Regarding information sources, age and gender were significantly related to the perceived relevance of “GPs”; in particular, older (β = .228, p < .01) and male patients (β = -.149, p < .05) perceived that the information provided by this source was more relevant Age was also positive related to the perceived relevance of “Family” (β = .252, p < .01) and “Television” (β = .351, p < .001). Gender was positively related to the perception of relevance of “Information Leaflets given by Associations” (β = .166, p < .05), with female patients who perceived information from this source as more relevant. Patients with higher education levels perceived that the information from the “Internet” was more relevant (β = .177, p < .01), while patients with lower education levels perceived sources such as “Family” (β = -.233, p < .001), “Information Leaflets given by Physician” (β = -.212, p < .01), “Information Leaflets given by Associations” (β = -.183, p < .01), and “Television” (β = -.185, p < .01) were more relevant. Employment was related only to the perceived relevance of “Television” (β = -.222, p < .01), with patients retired or unemployed who relied more on this source.

Results from repeated measure Anova showed that gender, age and marital status were related to the perception of relevance “Gp”, “Family”, Friend”, and “Information Leaflets given by Associations”. Gender was positively associated with relevance of “Gp” (F(2.76; 570.09) = 2.72; p = .043). The perceived relevance of “Gp” resulted also associated also with age (F(2.76; 570.09) = 2.82; p = .038), with older patients who relied more on this source. Marital status was positively related with the perceived relevance of “Family” (F(2.79;575.81) = 3.54; p = .014), “Friends” (F(2.86; 589.61) = 4.89; p = .002), and “Information Leaflets given by Associations” (F(2.86; 589.29) = 2.67; p = .047); married patients declared to perceive these sources as more relevant as the disease progresses.

Discussion

This longitudinal study aimed to gain understanding of how the information needs and perceptions on sources of health information of patients with ACS may change over time in order to be able to better tailor information giving. To our knowledge, this study is among the first to quantitatively investigate in the ACS setting information needs and perceptions over time and which characteristics are related to a possible change in needs and perceptions.

A reduction in information needs in all six domains related to disease management was observed, but the decrease was significant only for daily activities, behavioral habits, and risk and complication. For information related to drugs, knowledge about the pathology and on how to manage the distress, a non-significant decrease was revealed.

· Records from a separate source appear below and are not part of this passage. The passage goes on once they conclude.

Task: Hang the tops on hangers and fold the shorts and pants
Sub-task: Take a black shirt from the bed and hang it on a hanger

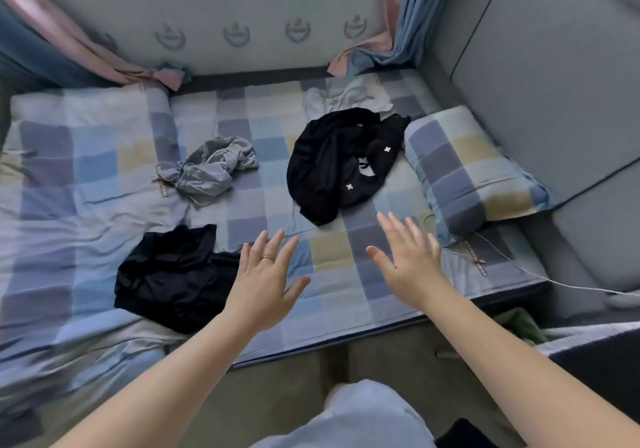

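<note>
both hands reach out over the checked bed (pixel 339 250), palms down, fingers spread, holding nothing. the left hand (pixel 266 281) wears a ring (pixel 267 258) and hovers just beside a dark garment (pixel 173 274) lying flat near the front edge. the right hand (pixel 408 257) hangs near a crumpled black top (pixel 339 160) with small white marks, mid-bed. a bunched grey garment (pixel 214 167) lies left of it, well apart. a pale garment (pixel 346 98) sits behind the black top, touching it. a checked pillow (pixel 464 174) lies at the right, a white cable (pixel 519 267) trailing below it.
</note>
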Motion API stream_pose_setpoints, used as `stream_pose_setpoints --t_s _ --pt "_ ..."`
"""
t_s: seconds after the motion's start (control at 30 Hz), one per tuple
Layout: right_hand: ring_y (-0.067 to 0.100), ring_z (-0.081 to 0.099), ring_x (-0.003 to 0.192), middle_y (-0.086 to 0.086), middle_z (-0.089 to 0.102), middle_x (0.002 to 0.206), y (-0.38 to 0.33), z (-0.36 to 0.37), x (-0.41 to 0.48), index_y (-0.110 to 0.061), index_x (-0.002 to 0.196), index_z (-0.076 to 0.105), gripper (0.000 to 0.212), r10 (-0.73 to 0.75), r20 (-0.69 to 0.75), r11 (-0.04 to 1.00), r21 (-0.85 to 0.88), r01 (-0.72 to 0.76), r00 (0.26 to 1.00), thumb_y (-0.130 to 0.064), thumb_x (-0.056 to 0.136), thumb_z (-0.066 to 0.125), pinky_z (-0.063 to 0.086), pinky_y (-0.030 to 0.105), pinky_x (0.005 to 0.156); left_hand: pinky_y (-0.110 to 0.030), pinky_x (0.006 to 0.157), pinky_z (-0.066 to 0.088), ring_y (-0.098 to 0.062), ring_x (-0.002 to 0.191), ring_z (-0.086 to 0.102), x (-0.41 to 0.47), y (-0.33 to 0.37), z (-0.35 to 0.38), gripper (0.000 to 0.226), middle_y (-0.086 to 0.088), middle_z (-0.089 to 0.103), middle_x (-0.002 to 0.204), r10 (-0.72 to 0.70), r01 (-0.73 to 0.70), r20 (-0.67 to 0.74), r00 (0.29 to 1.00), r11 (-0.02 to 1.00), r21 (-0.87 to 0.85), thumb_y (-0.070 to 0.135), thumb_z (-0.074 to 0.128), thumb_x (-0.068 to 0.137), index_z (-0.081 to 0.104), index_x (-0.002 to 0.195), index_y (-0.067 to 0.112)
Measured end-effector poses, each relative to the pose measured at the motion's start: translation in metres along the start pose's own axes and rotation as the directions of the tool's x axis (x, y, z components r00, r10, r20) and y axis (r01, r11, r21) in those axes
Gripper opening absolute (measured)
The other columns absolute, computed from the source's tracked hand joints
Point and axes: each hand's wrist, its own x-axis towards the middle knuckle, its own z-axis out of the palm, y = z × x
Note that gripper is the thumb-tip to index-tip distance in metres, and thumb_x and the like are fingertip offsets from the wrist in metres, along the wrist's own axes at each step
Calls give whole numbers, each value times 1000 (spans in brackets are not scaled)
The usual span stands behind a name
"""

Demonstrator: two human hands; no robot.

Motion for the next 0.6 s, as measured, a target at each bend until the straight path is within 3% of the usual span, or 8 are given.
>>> stream_pose_setpoints --t_s 0.17,0.33,0.6 --pt "14 -3 154 -12 2 168 65 45 89 -37 159 -1 68 62 194 998 -17 -60 979 -62 101 23 1 50 121 -48 124 -1 -25 155 -7 96 5 51 74 0 3 169 -89 88 152 984 996 9 65 29 99 10 160 29" --pt "17 3 154 -8 7 168 129 114 178 -35 160 2 66 157 285 988 -35 -153 946 -58 102 27 6 50 120 -47 124 2 -26 155 -6 182 -3 130 74 -1 3 169 -115 117 297 948 993 9 64 29 99 9 160 28" --pt "21 10 153 -4 13 167 200 244 327 -32 160 5 66 186 271 981 -102 -164 945 -53 103 32 12 51 121 -46 123 9 -31 153 2 330 -35 282 71 -6 7 168 23 -48 393 919 997 53 55 42 99 14 157 25"
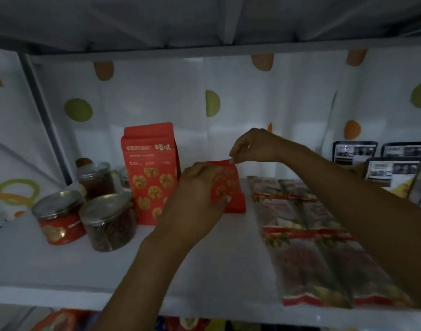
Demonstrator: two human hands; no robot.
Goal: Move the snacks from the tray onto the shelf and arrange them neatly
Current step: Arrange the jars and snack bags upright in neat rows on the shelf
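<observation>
A small red snack bag [228, 187] with walnut pictures stands on the white shelf [61, 266], right of a taller red walnut bag [149, 173]. My left hand [192, 201] grips the small bag's front and left side, covering much of it. My right hand [255, 145] pinches its top right corner from above. The tray is out of view.
Clear jars with metal lids [108, 223] and a red-labelled jar [59, 217] stand at the left. Flat red-trimmed snack packets [312, 235] lie in rows on the right. Dark pouches [393, 173] stand at the far right. A dotted white curtain [252, 103] backs the shelf.
</observation>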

A possible explanation of the overall decrease of patients’ needs is that immediately after their first cardiac event patients desire all of the information they can get to cope with the new situation and to manage the distress caused by the illness and the cardiac procedures they have undergone. Then, over time, this desire decreases with a gradual reduction in the disease symptoms and greater experience with the condition [21, 34, 35]. Another explanation could be related to the transformation of the patients’ role during the course of the disease. At the beginning patients play a more passive role in the management of their situation; they are located in a controlled place and must comply with medical direction. After discharge and over the following months patients become more active, choosing on what information to focus their attention. It is important to note that the two domains directly related to self-management of the disease, daily activities and behavior, are the topics patients wanted to be less informed about over time, while they continued to desire “medical” information about drugs and pathology. This preference for medical information over information about lifestyle has been shown in previous research [16, 36, 37] and deserves attention by health practitioners. It could be supposed that patients don’t want information on daily life activities or behavior because they already have correct habits. However this supposition is not sustained by research, which shows that patients fail to adhere correctly to medical advice or to change their unhealthy behaviors, causing continuous hospital readmissions [38].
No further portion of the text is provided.